Stored data »
===============

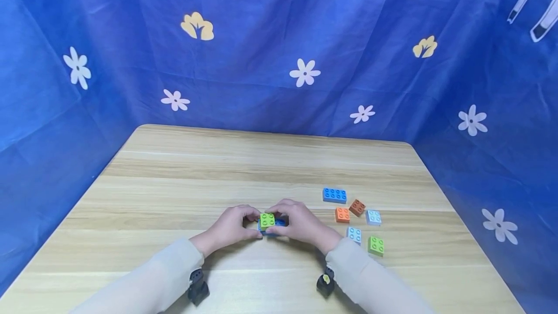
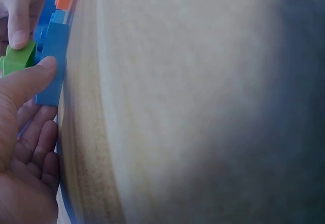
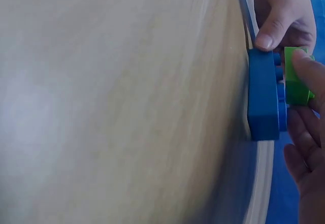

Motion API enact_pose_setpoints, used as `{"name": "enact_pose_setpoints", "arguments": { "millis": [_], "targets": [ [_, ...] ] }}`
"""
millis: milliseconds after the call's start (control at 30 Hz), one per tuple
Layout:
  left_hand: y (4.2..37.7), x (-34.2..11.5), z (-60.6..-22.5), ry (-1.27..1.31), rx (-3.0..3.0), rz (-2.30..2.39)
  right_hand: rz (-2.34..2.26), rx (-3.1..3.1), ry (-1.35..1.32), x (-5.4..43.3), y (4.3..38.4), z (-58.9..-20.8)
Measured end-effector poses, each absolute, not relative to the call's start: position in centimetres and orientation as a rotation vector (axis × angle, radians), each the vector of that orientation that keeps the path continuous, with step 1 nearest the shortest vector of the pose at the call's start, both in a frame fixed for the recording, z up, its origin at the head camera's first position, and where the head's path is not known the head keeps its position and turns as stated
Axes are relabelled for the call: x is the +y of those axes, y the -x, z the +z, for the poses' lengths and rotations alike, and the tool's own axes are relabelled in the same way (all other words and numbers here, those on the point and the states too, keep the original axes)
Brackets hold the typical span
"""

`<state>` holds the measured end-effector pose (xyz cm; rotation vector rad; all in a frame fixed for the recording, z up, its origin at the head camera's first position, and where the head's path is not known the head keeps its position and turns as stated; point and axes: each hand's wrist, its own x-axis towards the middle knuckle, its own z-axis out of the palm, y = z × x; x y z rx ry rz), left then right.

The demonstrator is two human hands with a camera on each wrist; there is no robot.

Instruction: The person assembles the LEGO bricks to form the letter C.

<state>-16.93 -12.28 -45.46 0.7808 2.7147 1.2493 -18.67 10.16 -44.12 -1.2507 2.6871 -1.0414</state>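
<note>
At the middle of the table, a long blue toy building brick (image 3: 263, 97) lies studs up. My left hand (image 1: 231, 227) holds its left end, with the thumb (image 2: 43, 71) on its near side and fingers around the far side. My right hand (image 1: 302, 224) pinches a small green toy building brick (image 1: 267, 222) between thumb and fingers. The green brick is right above the blue brick's left part, very close to its studs. The right wrist view shows a narrow gap between the two. Parts of both bricks are hidden behind the fingers.
Loose bricks lie right of my hands: a long blue one (image 1: 334, 195), an orange one (image 1: 342, 215), a brown one (image 1: 357, 207), two light blue ones (image 1: 373, 217) and a green one (image 1: 376, 246). Blue patterned cloth (image 1: 261, 101) hangs behind and beside the wooden table (image 1: 174, 178).
</note>
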Motion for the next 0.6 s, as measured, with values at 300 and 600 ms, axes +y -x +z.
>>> {"name": "enact_pose_setpoints", "arguments": {
  "millis": [300,600],
  "targets": [
    [16.8,-12.2,-45.4,-0.791,2.736,1.229,-1.053,2.718,1.243,9.1,18.6,-44.4],
    [16.9,-12.2,-45.4,-0.84,2.75,1.218,-1.049,2.744,1.232,8.4,18.6,-44.5]
  ]
}}
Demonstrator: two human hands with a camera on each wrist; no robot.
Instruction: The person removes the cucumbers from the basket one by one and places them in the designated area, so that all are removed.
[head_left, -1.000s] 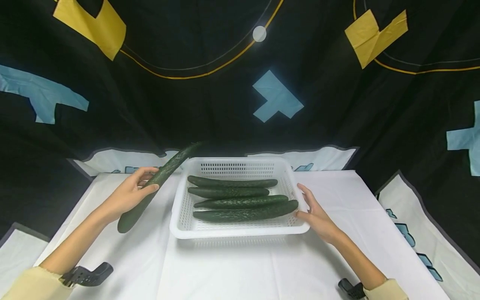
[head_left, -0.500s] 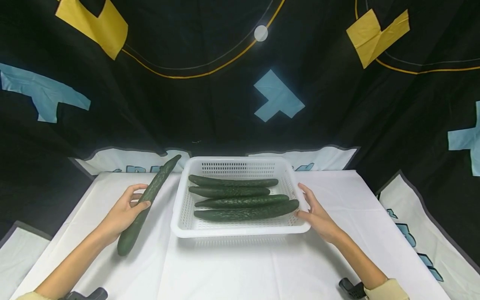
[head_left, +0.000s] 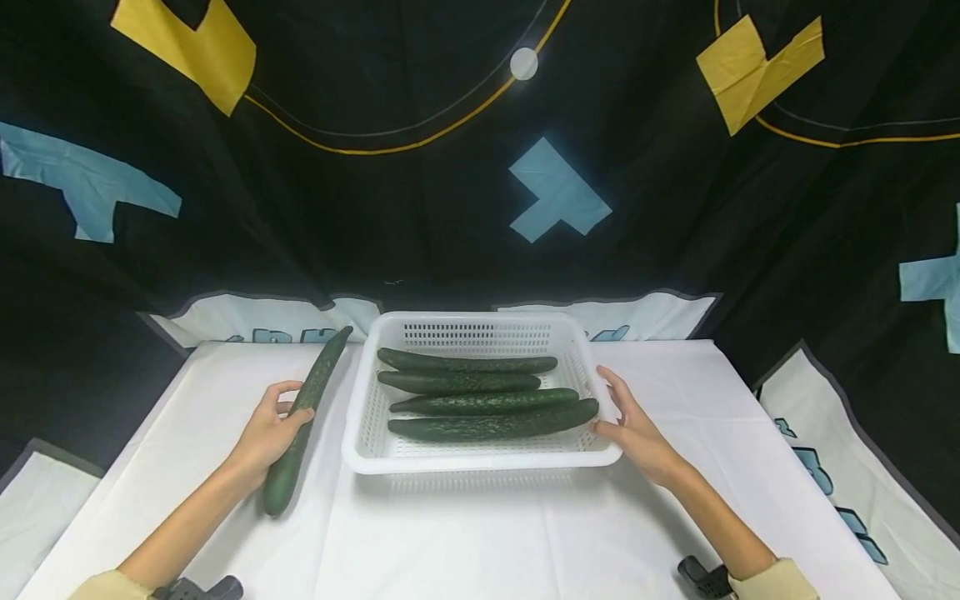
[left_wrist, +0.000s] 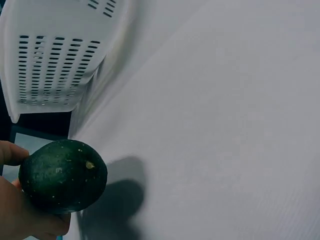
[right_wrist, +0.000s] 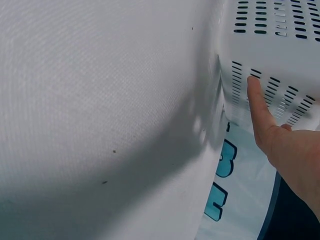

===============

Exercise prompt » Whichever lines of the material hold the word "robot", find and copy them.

Task solution »
The demonstrator is two human hands with a camera on each wrist; there is no robot.
Demonstrator: two human hands with a camera on each wrist; no robot.

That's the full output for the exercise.